= Comunidade Remanescente de Quilombo Invernada dos Negros =

The Invernada dos Negros Quilombo Remnant Community, or simply Invernada dos Negros, is a quilombo community recognized by Incra in 2008. It is located in the locality of Corredeira and Manoel Candido between the municipalities of Campos Novos and Abdon Batista in Santa Catarina. Previously recognized as quilombo territory by the Palmares Foundation on June 20, 2004.

The community faces territorial disputes with logging companies operating within its territory.

== History ==
Written records regarding the establishment of the quilombo community date back to 1876. On April 12, 1876, five enslaved people and three formerly enslaved women, namely Margarida, Damazia, and Joaquim, received a third of the land from the landowner Matheus José de Souza e Oliveira. The total inheritance amounted to approximately 8,000  hectares. In 1928, descendants of the heirs sued for the division of the property in the district of Campos Novos, at the request of lawyer Henrique Rupp Júnior, based on the argument of adverse possession. In 1940, the area was divided among 32 children and grandchildren of the first heirs, with another portion going to the lawyer. Each share of land divided among the families comprised 124.8 hectares, and lawyer Henrique received 3,993.6 hectares, 50% of the total original inheritance, due to legal fees and expenses.

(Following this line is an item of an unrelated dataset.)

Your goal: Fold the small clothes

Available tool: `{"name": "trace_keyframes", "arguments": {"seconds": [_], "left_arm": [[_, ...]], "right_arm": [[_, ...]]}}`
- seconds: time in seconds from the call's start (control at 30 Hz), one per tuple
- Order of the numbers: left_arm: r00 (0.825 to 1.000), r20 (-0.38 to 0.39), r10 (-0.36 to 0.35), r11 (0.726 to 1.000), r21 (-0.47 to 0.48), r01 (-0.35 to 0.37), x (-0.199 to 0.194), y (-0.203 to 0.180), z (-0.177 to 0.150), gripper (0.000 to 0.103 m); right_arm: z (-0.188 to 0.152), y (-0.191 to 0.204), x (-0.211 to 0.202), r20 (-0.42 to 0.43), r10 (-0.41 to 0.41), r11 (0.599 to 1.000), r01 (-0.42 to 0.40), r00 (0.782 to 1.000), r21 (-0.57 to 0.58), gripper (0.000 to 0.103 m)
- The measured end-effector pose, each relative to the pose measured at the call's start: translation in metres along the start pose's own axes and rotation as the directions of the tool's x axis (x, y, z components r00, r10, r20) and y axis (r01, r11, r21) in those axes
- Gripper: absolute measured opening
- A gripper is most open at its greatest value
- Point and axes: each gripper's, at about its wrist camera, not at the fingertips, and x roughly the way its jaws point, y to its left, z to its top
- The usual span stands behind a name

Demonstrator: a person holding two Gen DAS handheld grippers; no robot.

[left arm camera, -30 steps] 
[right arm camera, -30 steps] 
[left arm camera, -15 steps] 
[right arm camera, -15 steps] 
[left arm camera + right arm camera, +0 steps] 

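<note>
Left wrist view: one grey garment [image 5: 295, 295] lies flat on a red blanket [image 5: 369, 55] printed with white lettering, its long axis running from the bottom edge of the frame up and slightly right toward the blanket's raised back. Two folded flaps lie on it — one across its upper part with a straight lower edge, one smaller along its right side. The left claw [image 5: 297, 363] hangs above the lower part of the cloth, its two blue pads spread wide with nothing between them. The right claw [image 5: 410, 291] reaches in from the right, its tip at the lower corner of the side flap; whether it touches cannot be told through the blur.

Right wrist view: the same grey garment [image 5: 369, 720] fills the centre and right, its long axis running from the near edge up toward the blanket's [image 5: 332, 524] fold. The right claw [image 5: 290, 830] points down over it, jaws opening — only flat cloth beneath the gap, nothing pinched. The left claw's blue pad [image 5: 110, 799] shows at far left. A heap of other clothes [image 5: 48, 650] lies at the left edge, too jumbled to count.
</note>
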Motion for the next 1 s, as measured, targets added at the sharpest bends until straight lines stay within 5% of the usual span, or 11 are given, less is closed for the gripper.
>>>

The Invernada dos Negros community was granted the title following its publication in the Official Gazette of the Union, as per the wording on May 14, 2004:IX. COMMUNITY OF THE HEIRS OF INVERNADA DOS NEGROS, lands of the former São João Farm, localities of Corredeira and Manoel Candido in the Municipality of Campos Novos in the State of Santa Catarina, registration no. 009, p. 10;

—  Palmares Cultural FoundationIn 2008, INCRA recognized the quilombola territory. The locality has houses, a chapel dedicated to Our Lady of Aparecida, and the local cemetery where the ancestors of the current local residents are buried. There was also the building that housed the José Faria Neto Basic Education School, which was destroyed on April 1, 2021.

Between September 17 and 18, 2014, the Monitoring Committee for the Policy of Regularization of Quilombola Territories in Santa Catarina was established, during which the first land ownership titles were delivered. In this context, it was defined that the community's territory comprises 7,950 hectares.

== Disputes over land ownership ==
On February 8, 2019, community leaders sought information from the federal prosecutor's office in the municipality of Caçador regarding a state court order for the repossession of land by the companies Iguaçu Celulose Papel and Imaribo Industrial e Comércio. The state judge ordered the immediate enforcement of the order by the General Command of the Military Police. However, due to the intervention of the Palmares Cultural Foundation, the court decision transferred responsibility to the Federal Court in the municipality of Joaçaba. The Public Prosecutor's Office petitioned for the suspension of the order, which was granted by the federal court; that is, the state court order was suspended by a decision of the federal court.

On May 10, 2019, a public hearing was held to discuss the land dispute surrounding the area. Representatives from INCRA, the Palmares Cultural Foundation, community representatives, and lawyers participated via videoconference.

An expert assessment to investigate possible irregularities in the division of the territory was scheduled for August 2019 by the federal court.

== Destruction of the quilombola school building ==
On April 1, 2021, the old building that housed the José Faria Neto Basic Education School  was demolished, causing complaints from local residents, a police report being filed, an information note from the State Department of Education and from state deputy Luciane Carminatti. The school houses 3 classes in elementary school I and II and high school, totaling around 100 students including some elderly people.

According to the State Department of Education, in a statement on April 5, 2021:The State Department of Education (SED) clarifies that it did not authorize the demolition of the old physical structure of the José Faria Neto State School in Campos Novos, which occurred last Thursday. The SED is investigating the information and documents regarding the demolition and, if necessary, will take appropriate measures.

— State Department of Education of Santa Catarina There was no warning about the destruction of the building; reports say that a machine arrived in the territory and destroyed the structure. The materials used in Quilombola education had disappeared.

== First National Award for Afro-Brazilian Cultural Expressions ==
A project carried out in the community won the first edition of the National Prize for Afro-Brazilian Cultural Expressions; the project involved the creation of a collection of black and white photographs and the production of a documentary with the same name as the community. After being shown in the south of the country, the exhibition went to the Museum of Abolition in Recife.